第十三話 飼い猫アンコ
ワタクシこそが真の小田家の主、黒猫のアンコ様である。
美咲殿が朝から出掛けなくなってからしばらくして見知らぬ男が我が小田家にやってきた。見た感じでは誠殿よりも少し若い、美咲殿よりは少し年寄り、そんな感じの人物だ。
この人物はハヤセクンと言うらしいが、どうやら美咲殿と同じガッコウに行っている美咲殿のセンパイというものらしい。ハヤセクンはママ殿としばらく話をしていたようだが、やがてニ階に上がり美咲殿とドア越しに話をしていたようだ。と言っても最初は一方的に声をかけているだけだったようだが。

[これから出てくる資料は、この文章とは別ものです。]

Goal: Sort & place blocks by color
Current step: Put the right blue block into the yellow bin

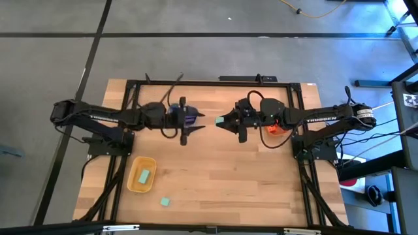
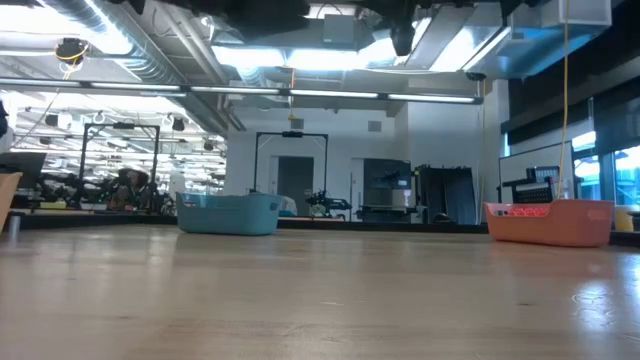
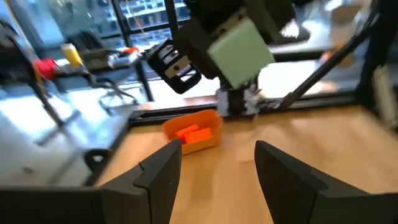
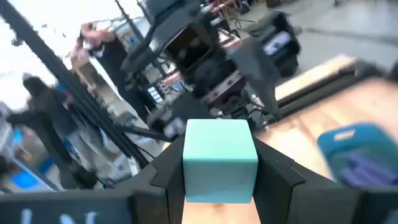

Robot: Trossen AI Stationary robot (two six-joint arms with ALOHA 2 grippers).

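Right claw (image 4: 219,177) clamps mint-green block (image 4: 219,160) between its fingers.

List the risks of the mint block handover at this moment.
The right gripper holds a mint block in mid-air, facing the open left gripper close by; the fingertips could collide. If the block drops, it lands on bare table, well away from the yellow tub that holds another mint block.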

その日から、毎日チビ共とは違う時間にこのハヤセクンは我が小田家にやってくるようになった。
最初は不審げにしていた誠殿と複雑な顔をしていたパパ殿も、ハヤセクンの存在に慣れたのか夕ご飯にまで誘う始末。慣れていないのはワタシとキナコ……いや、キナコは既に懐柔され今はハヤセクンの横で恍惚の表情でブラシをしてもらっている、猫の矜持の無いヤツめ。
美咲殿も少しだけ顔を出すようになりハヤセクンと少しだけ話をするようになった。
今ではチビ共が持ってきたベンキョウのノートで分からないことは無いかなどと尋ねている。これはもしや噂に聞くカテイキョウシというものだろうか。ベンキョウが始まるときなこは部屋から閉め出されるので大そう御立腹のようだが、人には人のやるべきことがあるのだから仕方が無いと諦めるしかないだろう。

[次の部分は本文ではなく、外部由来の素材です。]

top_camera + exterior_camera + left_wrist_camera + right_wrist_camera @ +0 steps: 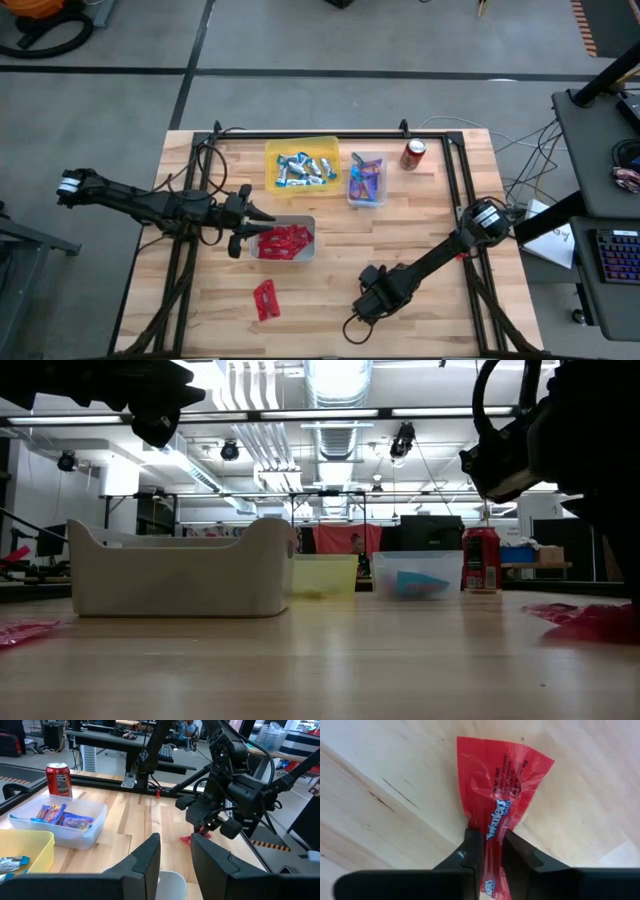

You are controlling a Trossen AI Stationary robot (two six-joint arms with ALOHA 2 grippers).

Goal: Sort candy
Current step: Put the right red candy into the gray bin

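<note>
The right gripper (487, 852) is down at the near middle of the wooden table (420, 225), its 2 fingers pinched on a red candy packet (497, 795) that lies flat on the boards; the wrapper runs up between the jaws and fans out beyond them. In the high view this gripper (366, 303) sits low at the near edge, right of centre.

The left gripper (262, 218) hovers over the left rim of the white bin (308, 251), which holds a heap of red packets (285, 240). Its fingers (145, 857) stand slightly apart with nothing seen between them.

Another red packet (265, 299) lies loose on the table, near of the white bin. At the far side, the yellow bin (272, 152) holds blue-and-silver mini bars (303, 169), and the clear bin (352, 198) to its right holds pink and purple-blue packets (366, 180). A red soda can (413, 153) stands just right of the clear bin.
</note>
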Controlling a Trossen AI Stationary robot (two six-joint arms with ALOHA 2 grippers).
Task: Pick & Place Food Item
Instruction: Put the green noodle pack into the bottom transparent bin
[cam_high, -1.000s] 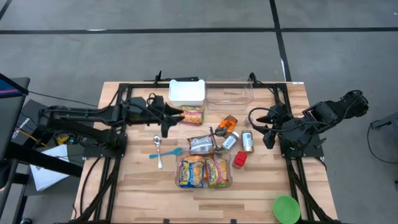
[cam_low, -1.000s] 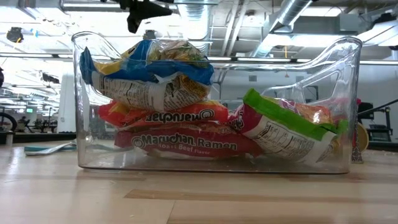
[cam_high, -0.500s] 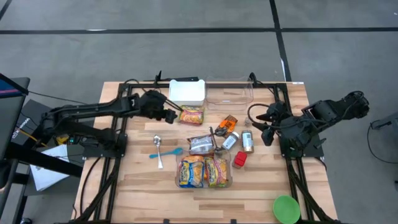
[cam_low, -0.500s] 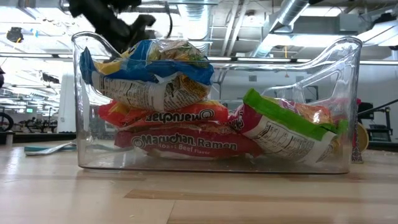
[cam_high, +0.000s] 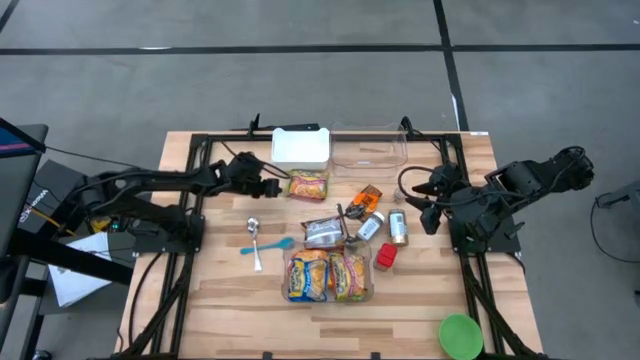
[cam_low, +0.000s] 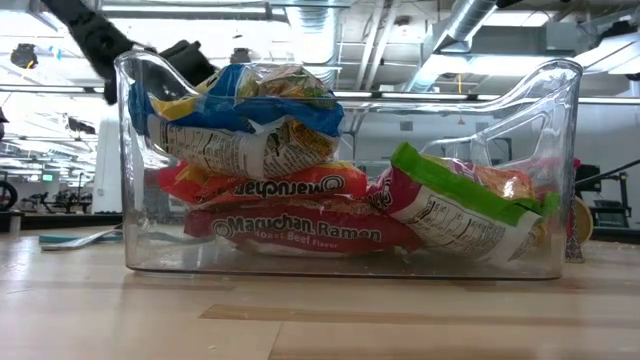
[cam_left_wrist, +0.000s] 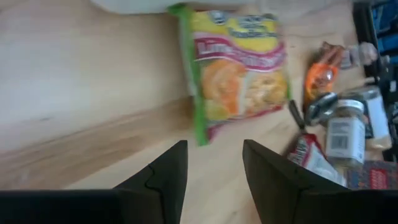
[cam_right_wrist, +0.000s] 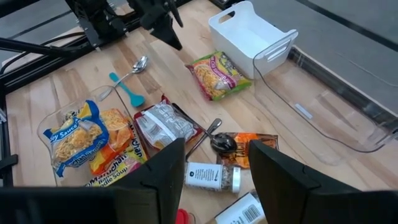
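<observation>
Ramen packet (cam_high: 310, 184) lying flat on the wood in the upper middle of the high view, just below the white bin (cam_high: 301, 147) and left of the clear bin (cam_high: 369, 150). Green-edged, yellow and red print, unopened.

Left gripper (cam_high: 278, 183) just left of the packet, nose toward its near edge, not touching. In the left wrist view, fingers (cam_left_wrist: 163, 177) parted with bare wood between them, nothing held; packet (cam_left_wrist: 237, 70) just beyond the tips.

Right gripper (cam_high: 424, 201) parked at the right of the table, beside the jars (cam_high: 398, 228). In the right wrist view, fingers (cam_right_wrist: 160, 169) apart and empty.

Clear tub (cam_high: 328, 275) at lower middle already packed with similar packets.

Handling, by judgement: light, probably a brittle noodle block inside a thin, slick crinkly wrapper. Hard squeeze across the middle likely to crack the block; film liable to slide between smooth pads. Best hold probably at the long edge or a crimped end seam, one finger worked under the wrapper, the other on top, pressure modest. Flat lie against the wood likely to make the underside finger awkward.
</observation>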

美咲殿が楽しみにしていたブンカサイも過ぎてしまったある日、ハヤセクンが迎えに来た。なんでも他のガッコウのブンカサイに行ってみないかということだ。ハヤセクンのオネエサンが通っているコウコウのブンカサイだとか。
美咲殿は最初渋っていたようだが、ママ殿は前から聞いていたらしく楽しそうに美咲殿の準備を手伝っていた。相変わらず誠殿とパパ殿は複雑な面持ちだったが。

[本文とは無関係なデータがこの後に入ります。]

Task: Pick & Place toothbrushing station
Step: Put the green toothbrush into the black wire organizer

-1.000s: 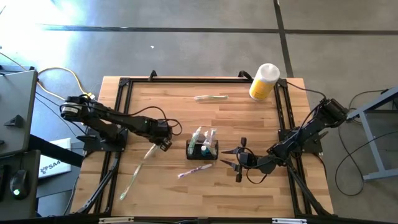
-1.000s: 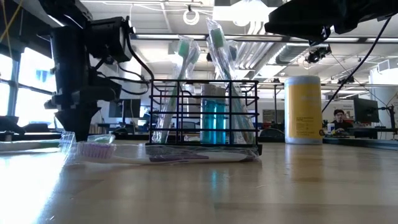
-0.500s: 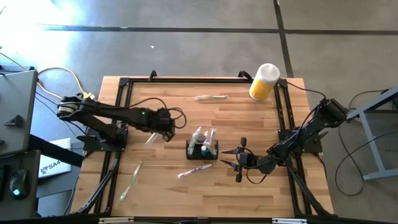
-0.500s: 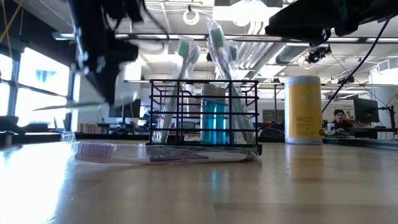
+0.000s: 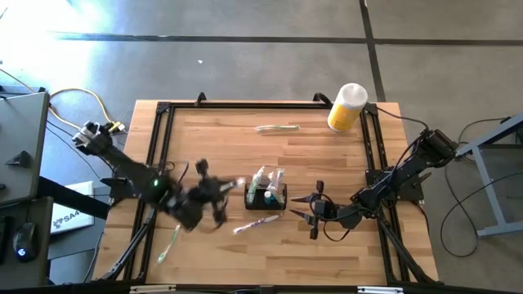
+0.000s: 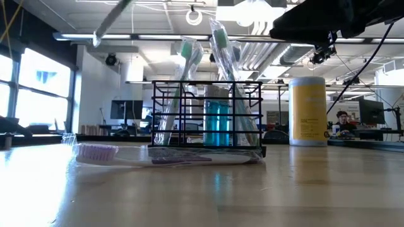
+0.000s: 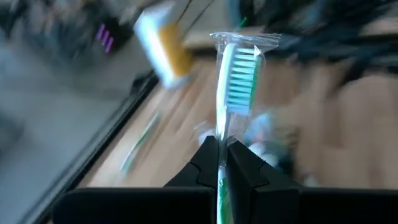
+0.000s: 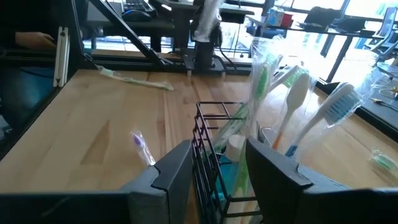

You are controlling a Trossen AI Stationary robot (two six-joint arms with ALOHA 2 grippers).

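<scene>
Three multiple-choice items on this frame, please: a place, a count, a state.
1. The yellow cylindrical bottle with white cap stands: A) mid-table B) at a table corner on the right arm's side C) on the floor.
2. Clear-wrapped toothbrushes lying flat on the wooden table: A) one B) three C) five.
3. The left gripper is: A) open, empty B) shut on a wrapped green-bristled toothbrush C) shut on the bottle.
1B, it stands at that corner; 2B, three lie around the black mesh organiser box; 3B, it pinches the handle. The right gripper waits open beside the box.
</scene>
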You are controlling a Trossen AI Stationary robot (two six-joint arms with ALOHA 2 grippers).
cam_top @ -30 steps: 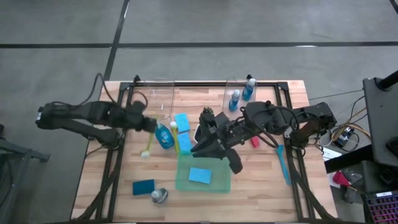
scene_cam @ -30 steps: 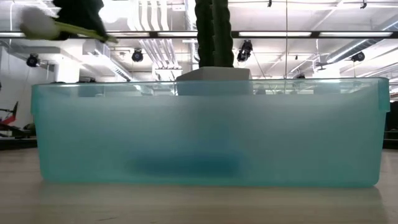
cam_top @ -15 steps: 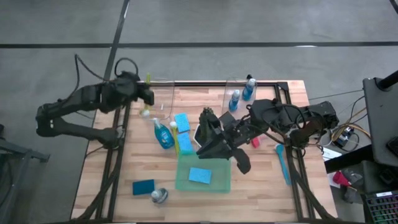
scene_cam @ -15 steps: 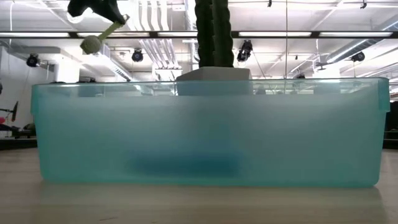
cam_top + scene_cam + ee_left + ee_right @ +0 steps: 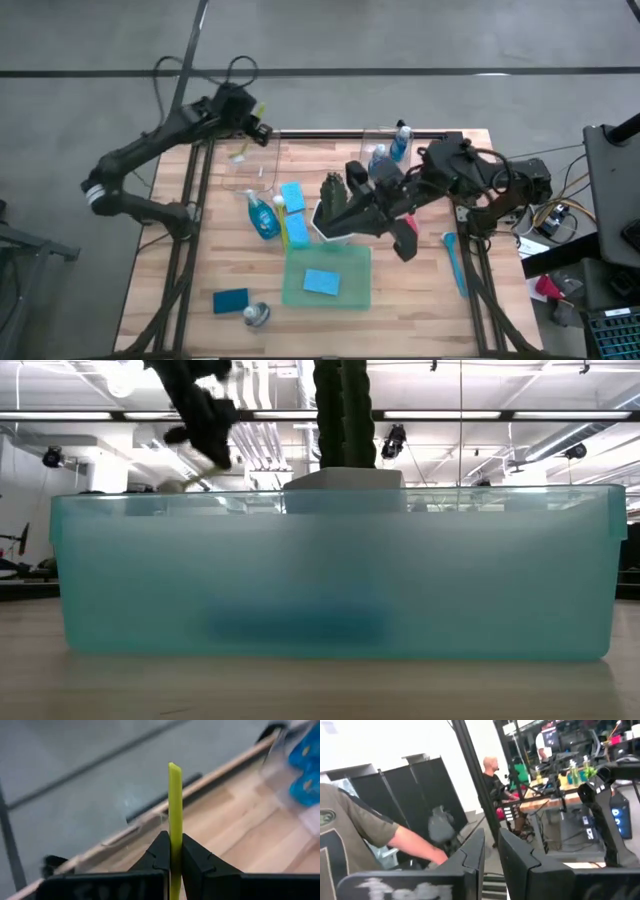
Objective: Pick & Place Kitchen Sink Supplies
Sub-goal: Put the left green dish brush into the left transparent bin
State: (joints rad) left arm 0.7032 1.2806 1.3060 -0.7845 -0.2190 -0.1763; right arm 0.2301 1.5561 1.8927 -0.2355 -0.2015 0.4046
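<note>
- Biggest change over the last second: my left gripper [image 5: 170, 854] hauled the yellow brush [image 5: 174, 810] up off the middle of the surface [image 5: 430, 300]. It's now at the far left corner, over the clear bin [image 5: 250, 160] there. The gripper is clamped tight on the thin handle.
- To me that means the brush is basically at its drop-off and only needs lowering and letting go. That's my read, though.
- The right gripper [image 5: 490, 852] came up and back from over the green tray [image 5: 355, 295], and it's now near the plant in its white pot [image 5: 333, 205]. Its fingers are nearly together with a thin gap, and I see nothing between them.
- Everything else sits put: a blue-liquid bottle [image 5: 264, 216] and a blue sponge [image 5: 292, 195] mid-surface, another sponge [image 5: 321, 282] in the tray, and two bottles [image 5: 398, 143] at the far bin.
- Hard to see: the low cam is mostly blocked by the tray wall, so the sponge inside is just a smear. The brush head's a faint blur from above. The right wrist cam only shows the room and people.
</note>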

そんなわけでワタシは近所の野良共に声をかけ、自宅周辺の警備はきなこに任せあの二人が無事に目的地に到着するか陰ながら見守ろうと思う。
目的地は山の手のコウリョウガクエン。
縄張りをいくつか超えた場所だっだが、最近の定例会議であの辺りの野良共とも親しくなっているので安心だ。ママ殿に抜け出したことを気付かれないようにしなければ。うっかりお出掛けが見つかると、怖い風呂洗いの刑が待っているのだ。
ではキナコ、小田家の警備は任せた、ワタシはコウリョウガクエンとやらまで遠出してこようと思う。